Two lines below mark the span: the one containing "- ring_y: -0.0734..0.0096" and the one containing "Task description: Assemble". Set down both, plus every line between, exactly as they stand, and nothing else.
**** Given information
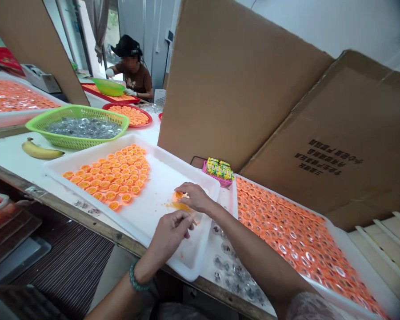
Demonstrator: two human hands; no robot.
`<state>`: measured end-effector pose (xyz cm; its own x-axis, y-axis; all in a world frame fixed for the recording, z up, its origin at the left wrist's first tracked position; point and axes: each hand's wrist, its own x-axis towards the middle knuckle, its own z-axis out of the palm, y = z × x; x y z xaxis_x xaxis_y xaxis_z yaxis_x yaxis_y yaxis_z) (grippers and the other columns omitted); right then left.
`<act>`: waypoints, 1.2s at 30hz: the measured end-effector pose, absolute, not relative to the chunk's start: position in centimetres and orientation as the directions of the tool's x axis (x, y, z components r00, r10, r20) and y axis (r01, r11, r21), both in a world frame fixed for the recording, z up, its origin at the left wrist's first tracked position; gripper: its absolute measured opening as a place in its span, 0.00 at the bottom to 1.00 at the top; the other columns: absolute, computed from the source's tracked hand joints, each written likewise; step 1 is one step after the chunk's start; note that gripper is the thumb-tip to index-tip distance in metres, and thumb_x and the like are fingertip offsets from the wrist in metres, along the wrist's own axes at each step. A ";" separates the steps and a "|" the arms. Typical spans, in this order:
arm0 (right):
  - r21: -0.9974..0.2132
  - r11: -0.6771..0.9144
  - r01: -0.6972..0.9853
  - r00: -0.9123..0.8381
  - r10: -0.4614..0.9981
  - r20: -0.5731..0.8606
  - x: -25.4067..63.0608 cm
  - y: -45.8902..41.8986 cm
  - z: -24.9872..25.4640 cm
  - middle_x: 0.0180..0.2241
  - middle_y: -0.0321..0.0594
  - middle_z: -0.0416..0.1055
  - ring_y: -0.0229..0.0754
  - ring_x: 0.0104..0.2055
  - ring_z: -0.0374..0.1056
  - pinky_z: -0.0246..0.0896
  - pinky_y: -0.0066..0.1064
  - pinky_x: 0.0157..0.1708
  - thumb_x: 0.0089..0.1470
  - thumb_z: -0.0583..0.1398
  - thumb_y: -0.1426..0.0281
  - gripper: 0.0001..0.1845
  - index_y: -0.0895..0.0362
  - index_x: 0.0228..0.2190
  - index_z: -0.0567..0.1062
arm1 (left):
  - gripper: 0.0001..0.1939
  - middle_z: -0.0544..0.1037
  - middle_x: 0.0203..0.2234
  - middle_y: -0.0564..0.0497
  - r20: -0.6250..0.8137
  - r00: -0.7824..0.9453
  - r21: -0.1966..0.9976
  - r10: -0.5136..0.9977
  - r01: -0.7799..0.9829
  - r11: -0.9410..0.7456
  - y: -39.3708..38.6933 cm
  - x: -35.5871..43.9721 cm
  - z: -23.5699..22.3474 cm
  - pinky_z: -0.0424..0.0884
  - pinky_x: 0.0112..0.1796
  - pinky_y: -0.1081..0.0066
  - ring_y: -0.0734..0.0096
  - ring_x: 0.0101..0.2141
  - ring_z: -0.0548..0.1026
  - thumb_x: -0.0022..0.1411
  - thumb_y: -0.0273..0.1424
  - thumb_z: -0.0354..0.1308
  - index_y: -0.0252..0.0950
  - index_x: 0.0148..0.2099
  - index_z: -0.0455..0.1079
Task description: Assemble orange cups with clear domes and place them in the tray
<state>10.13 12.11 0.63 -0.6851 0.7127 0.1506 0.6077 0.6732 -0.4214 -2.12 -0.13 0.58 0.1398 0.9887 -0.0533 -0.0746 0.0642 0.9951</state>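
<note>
My right hand (196,198) reaches over the white tray (163,155), its fingers closed on a small orange cup (179,195) with a wide rim. Beside that cup, loose yellow-orange grains (180,206) lie spilled on the tray floor. Nearer to me, my left hand (171,233), with a green bead bracelet (136,280) at the wrist, hovers above the tray. Its fingers are curled and pinched together; what they hold, if anything, is too small to make out. Many orange cups filled with yellow-orange grains (115,178) stand in rows in the tray's left part.
Right, a white tray holds sealed orange cups (286,235); clear plastic covers (233,266) lie before it. A pink basket of yellow packets (219,171) stands by tall cardboard (236,84). Left are a green basket (76,143) and banana (42,150). A person (136,73) works behind.
</note>
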 end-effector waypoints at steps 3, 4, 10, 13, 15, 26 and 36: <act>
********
Exercise response.
  - ring_y: -0.0734..0.0096
  - ring_x: 0.0101..0.2141
  - ring_z: -0.0548..0.1026
  - thumb_x: -0.0022..0.1411
  - thumb_y: -0.0273..0.1424
  - thumb_z: -0.0354..0.1308
  - index_y: -0.0252..0.0950
  - index_x: 0.0148..0.2099
  - index_z: -0.0455..0.1079
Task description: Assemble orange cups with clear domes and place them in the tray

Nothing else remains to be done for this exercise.